* TASK ITEM
Copy every line of the data exactly, keeping out any picture.

* MATERIAL PROVIDED
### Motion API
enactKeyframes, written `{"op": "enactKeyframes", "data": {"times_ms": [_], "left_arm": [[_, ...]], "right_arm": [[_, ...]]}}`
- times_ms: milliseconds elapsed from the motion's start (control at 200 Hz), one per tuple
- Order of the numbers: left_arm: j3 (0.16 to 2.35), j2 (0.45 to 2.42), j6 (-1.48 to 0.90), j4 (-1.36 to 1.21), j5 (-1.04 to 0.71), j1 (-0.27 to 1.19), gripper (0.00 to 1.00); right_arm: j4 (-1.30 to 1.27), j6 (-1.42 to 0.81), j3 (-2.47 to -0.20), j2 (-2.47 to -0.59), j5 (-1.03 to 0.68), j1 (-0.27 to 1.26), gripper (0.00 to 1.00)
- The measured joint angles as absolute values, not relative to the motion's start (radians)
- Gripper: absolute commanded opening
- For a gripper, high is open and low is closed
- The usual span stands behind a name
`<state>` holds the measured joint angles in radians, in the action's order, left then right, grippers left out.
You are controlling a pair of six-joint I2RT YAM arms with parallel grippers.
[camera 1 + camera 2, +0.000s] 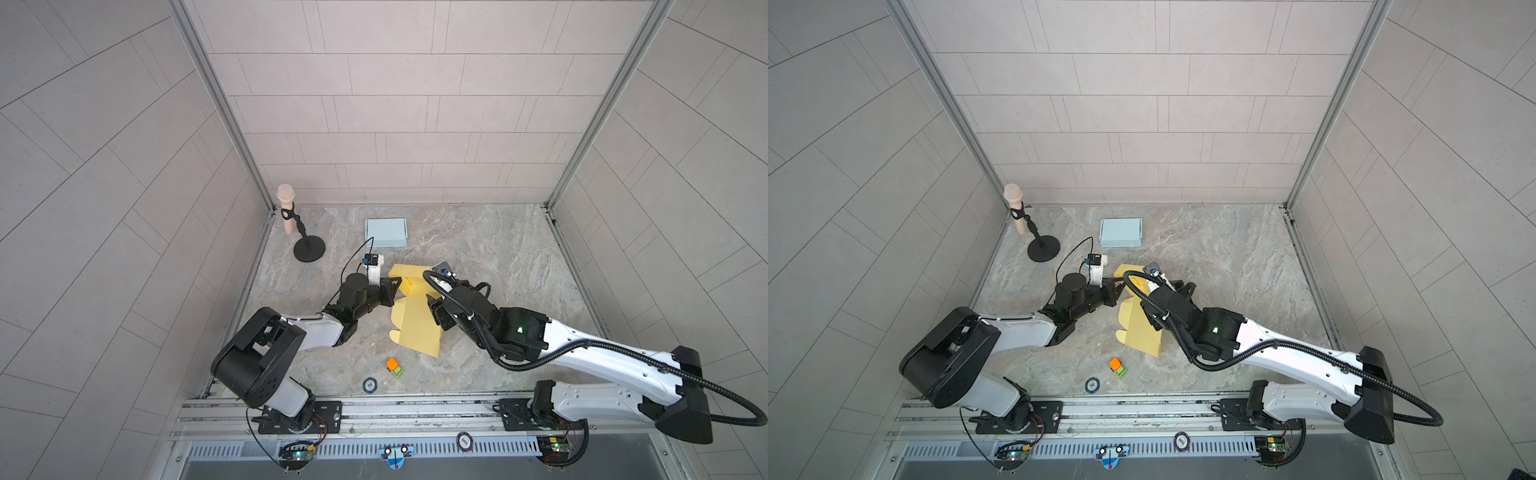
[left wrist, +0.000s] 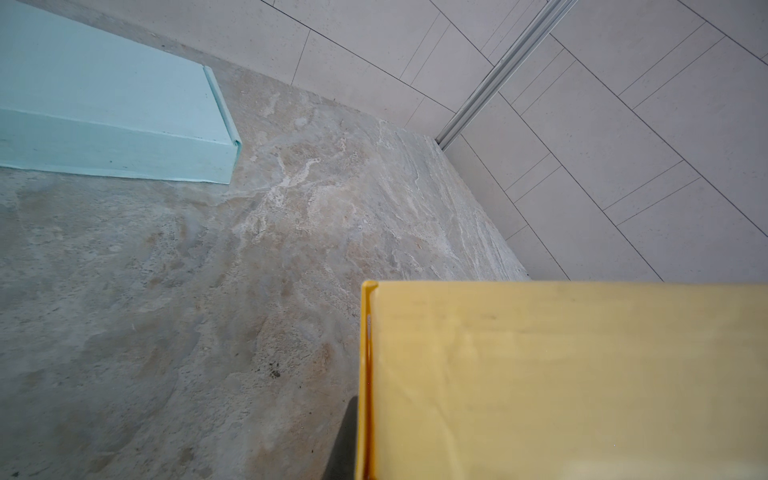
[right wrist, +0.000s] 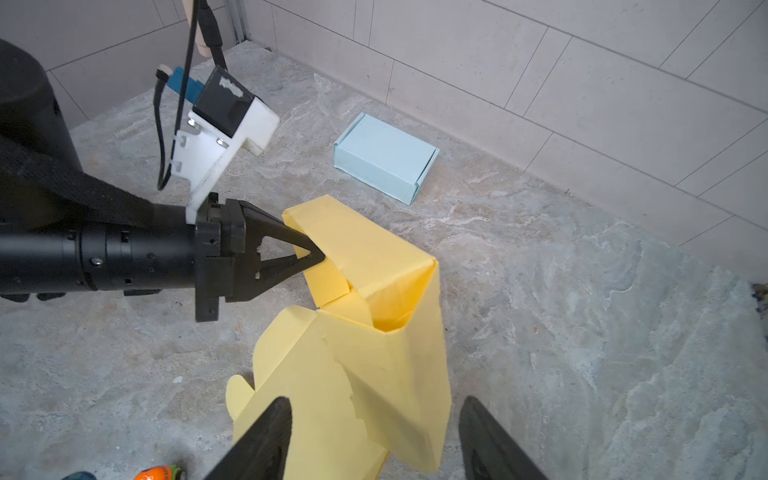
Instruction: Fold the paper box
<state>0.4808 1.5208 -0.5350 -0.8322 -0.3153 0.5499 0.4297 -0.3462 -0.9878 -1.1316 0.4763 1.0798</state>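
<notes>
1. Right wrist view: a marbled grey-beige tabletop (image 3: 582,311) forms the floor of a cell lined with pale tiles (image 3: 540,83). In both top views the tiled walls rise on three sides, and the left wrist view shows a metal corner post (image 2: 500,70) where two walls meet.
2. The yellow paper box (image 3: 374,353), partly folded, sits near the middle of the tabletop. One panel is raised and creased, and its flaps spread toward the front.
3. The left gripper (image 3: 320,259) has its jaws drawn to a point, pinching the raised top flap of the yellow paper box from the left.
4. The right gripper (image 3: 376,405) has its jaws wide apart at the near lower part of the yellow paper box, holding nothing. One finger lies over the paper, the other over stone beside it.
5. A pale blue box (image 1: 385,232), closed, lies near the back wall, apart from the yellow one. A microphone stand (image 1: 309,249) occupies the far left corner.
6. Toward the front edge lie a small orange-and-green toy (image 1: 395,368) and a round disc (image 1: 369,385), near each other.
7. An aluminium rail (image 1: 415,409) along the front edge carries both arm bases.
8. Open stone runs from the yellow paper box to the right wall and into the far right corner.
</notes>
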Motion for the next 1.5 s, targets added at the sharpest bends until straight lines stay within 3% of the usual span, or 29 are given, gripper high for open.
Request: {"op": "enactKeyframes", "data": {"times_ms": [265,701,991,1497], "left_arm": [[0.480,1.520,-0.544,-0.834,-0.317,0.545,0.05],[0.480,1.520,-0.551,-0.846,-0.318,0.540,0.05],[0.478,1.521,-0.553,-0.849,-0.317,0.535,0.05],[0.471,1.520,-0.561,-0.847,-0.305,0.528,0.05]], "right_arm": [[0.462,-0.338,-0.976,-1.128,0.511,1.074,0.49],[0.459,-0.307,-1.050,-1.282,0.540,1.069,0.34],[0.464,-0.319,-1.098,-1.357,0.565,1.068,0.33],[0.535,-0.424,-1.202,-1.544,0.803,1.071,0.33]]}}
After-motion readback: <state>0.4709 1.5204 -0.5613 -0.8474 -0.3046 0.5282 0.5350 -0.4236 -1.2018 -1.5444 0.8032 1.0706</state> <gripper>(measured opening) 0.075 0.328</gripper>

* ANSWER SPACE
### Motion API
enactKeyframes, written `{"op": "enactKeyframes", "data": {"times_ms": [_], "left_arm": [[_, ...]], "right_arm": [[_, ...]]}}`
- times_ms: milliseconds elapsed from the motion's start (control at 200 Hz), one per tuple
- Order of the numbers: left_arm: j3 (0.16 to 2.35), j2 (0.45 to 2.42), j6 (-1.48 to 0.90), j4 (-1.36 to 1.21), j5 (-1.04 to 0.71), j1 (-0.27 to 1.19), gripper (0.00 to 1.00); right_arm: j4 (-1.30 to 1.27), j6 (-1.42 to 0.81), j3 (-2.47 to -0.20), j2 (-2.47 to -0.59), j5 (-1.03 to 0.68), j1 (-0.27 to 1.26), gripper (0.00 to 1.00)
- The measured joint angles as absolute values, not relative to the motion's start (radians)
- Gripper: absolute commanded opening
- For a gripper, high is open and low is closed
- The usual span stands behind a name
`<state>` holds the measured joint angles in radians, in the action's order, left then right, grippers left out.
You are controlling a pair of six-joint I2RT YAM arms with parallel grippers.
[camera 1 + camera 2, +0.000s] 
[left wrist, +0.000s] 
[right wrist, +0.000s] 
Instruction: Fold the paper box
<state>0.4808 1.5208 -0.5350 -0.8322 -0.3153 0.5499 0.4297 -0.3462 -0.9878 -1.1316 0.4763 1.0798</state>
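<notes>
1. Right wrist view: a marbled grey-beige tabletop (image 3: 582,311) forms the floor of a cell lined with pale tiles (image 3: 540,83). In both top views the tiled walls rise on three sides, and the left wrist view shows a metal corner post (image 2: 500,70) where two walls meet.
2. The yellow paper box (image 3: 374,353), partly folded, sits near the middle of the tabletop. One panel is raised and creased, and its flaps spread toward the front.
3. The left gripper (image 3: 320,259) has its jaws drawn to a point, pinching the raised top flap of the yellow paper box from the left.
4. The right gripper (image 3: 376,405) has its jaws wide apart at the near lower part of the yellow paper box, holding nothing. One finger lies over the paper, the other over stone beside it.
5. A pale blue box (image 1: 385,232), closed, lies near the back wall, apart from the yellow one. A microphone stand (image 1: 309,249) occupies the far left corner.
6. Toward the front edge lie a small orange-and-green toy (image 1: 395,368) and a round disc (image 1: 369,385), near each other.
7. An aluminium rail (image 1: 415,409) along the front edge carries both arm bases.
8. Open stone runs from the yellow paper box to the right wall and into the far right corner.
</notes>
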Motion for the next 1.5 s, targets added at the sharpest bends until straight lines stay within 3% of the usual span, or 29 are given, gripper high for open.
Request: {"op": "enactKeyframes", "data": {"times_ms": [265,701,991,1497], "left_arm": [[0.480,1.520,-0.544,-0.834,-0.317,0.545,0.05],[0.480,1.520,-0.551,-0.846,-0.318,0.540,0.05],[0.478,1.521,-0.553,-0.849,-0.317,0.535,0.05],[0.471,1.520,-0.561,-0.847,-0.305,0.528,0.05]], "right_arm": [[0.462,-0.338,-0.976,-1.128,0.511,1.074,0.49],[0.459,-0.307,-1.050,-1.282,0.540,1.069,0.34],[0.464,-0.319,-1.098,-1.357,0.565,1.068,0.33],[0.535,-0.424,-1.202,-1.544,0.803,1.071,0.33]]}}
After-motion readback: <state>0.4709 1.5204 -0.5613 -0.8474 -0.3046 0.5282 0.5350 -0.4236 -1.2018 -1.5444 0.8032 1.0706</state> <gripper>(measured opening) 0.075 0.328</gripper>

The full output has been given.